DIRECTIONS: Of all the lines below, output only those starting at the one with "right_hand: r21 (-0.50" and ending at the one with "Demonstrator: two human", both ends included, exactly as written.

MATERIALS PROVIDED:
*** Block opens ***

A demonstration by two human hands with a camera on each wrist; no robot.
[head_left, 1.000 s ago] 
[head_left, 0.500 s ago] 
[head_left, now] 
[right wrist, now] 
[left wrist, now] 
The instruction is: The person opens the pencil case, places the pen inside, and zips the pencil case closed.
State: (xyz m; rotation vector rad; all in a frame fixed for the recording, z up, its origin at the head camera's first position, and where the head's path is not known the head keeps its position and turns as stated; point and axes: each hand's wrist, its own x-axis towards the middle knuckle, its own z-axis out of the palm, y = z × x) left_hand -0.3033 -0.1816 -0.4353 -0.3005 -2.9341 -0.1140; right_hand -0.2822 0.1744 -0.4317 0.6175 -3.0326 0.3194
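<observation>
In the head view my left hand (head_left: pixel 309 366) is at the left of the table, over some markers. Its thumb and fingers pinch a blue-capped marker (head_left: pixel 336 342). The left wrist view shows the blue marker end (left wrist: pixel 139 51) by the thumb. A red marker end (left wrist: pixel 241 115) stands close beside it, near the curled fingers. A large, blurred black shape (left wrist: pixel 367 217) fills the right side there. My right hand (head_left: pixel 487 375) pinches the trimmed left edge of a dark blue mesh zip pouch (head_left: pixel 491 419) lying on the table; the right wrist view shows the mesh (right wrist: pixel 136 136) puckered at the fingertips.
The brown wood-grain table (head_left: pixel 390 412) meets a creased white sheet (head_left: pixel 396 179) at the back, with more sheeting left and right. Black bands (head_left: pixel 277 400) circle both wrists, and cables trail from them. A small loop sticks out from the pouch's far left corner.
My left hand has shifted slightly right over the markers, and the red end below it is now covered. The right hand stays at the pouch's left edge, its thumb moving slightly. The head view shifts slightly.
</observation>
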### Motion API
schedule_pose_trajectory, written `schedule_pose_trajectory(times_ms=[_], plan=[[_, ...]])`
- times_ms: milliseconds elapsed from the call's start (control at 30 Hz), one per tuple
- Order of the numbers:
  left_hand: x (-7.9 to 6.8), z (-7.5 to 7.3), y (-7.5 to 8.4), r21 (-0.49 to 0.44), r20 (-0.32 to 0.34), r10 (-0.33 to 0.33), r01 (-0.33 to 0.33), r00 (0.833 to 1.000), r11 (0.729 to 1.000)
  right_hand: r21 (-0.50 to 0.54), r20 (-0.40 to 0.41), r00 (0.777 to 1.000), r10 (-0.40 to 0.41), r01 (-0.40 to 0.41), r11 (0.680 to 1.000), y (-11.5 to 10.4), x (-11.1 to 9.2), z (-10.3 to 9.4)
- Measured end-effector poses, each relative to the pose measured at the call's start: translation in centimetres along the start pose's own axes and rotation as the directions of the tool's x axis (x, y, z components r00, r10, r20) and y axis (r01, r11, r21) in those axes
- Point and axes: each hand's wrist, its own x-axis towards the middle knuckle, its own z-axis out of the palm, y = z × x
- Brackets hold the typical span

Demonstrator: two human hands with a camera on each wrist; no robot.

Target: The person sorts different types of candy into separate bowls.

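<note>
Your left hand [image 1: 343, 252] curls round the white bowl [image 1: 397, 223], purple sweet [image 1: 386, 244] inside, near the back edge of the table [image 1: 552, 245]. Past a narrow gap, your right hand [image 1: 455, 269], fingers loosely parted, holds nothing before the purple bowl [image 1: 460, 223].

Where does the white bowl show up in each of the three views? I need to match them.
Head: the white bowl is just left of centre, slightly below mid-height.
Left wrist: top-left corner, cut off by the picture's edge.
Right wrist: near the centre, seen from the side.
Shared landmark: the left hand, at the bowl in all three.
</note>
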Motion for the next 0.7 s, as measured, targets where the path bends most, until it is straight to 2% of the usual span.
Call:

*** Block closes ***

RESULT OF THIS EXERCISE:
  right_hand: r21 (-0.50 to 0.54), r20 (-0.40 to 0.41), r00 (0.777 to 1.000), r10 (-0.40 to 0.41), r01 (-0.40 to 0.41), r11 (0.680 to 1.000), y (-11.5 to 10.4), x (-11.1 to 9.2), z (-10.3 to 9.4)
- Measured end-effector poses, each relative to the pose measured at the call's start: translation in centimetres along the start pose's own axes and rotation as the directions of the tool's x axis (x, y, z components r00, r10, r20) and y axis (r01, r11, r21) in those axes
- Point and axes: each hand's wrist, its own x-axis towards the middle knuckle, its own z-axis out of the palm, y = z × x
- Brackets hold the typical span

Demonstrator: two human hands with a camera on each wrist; no robot.

Above is the complete output.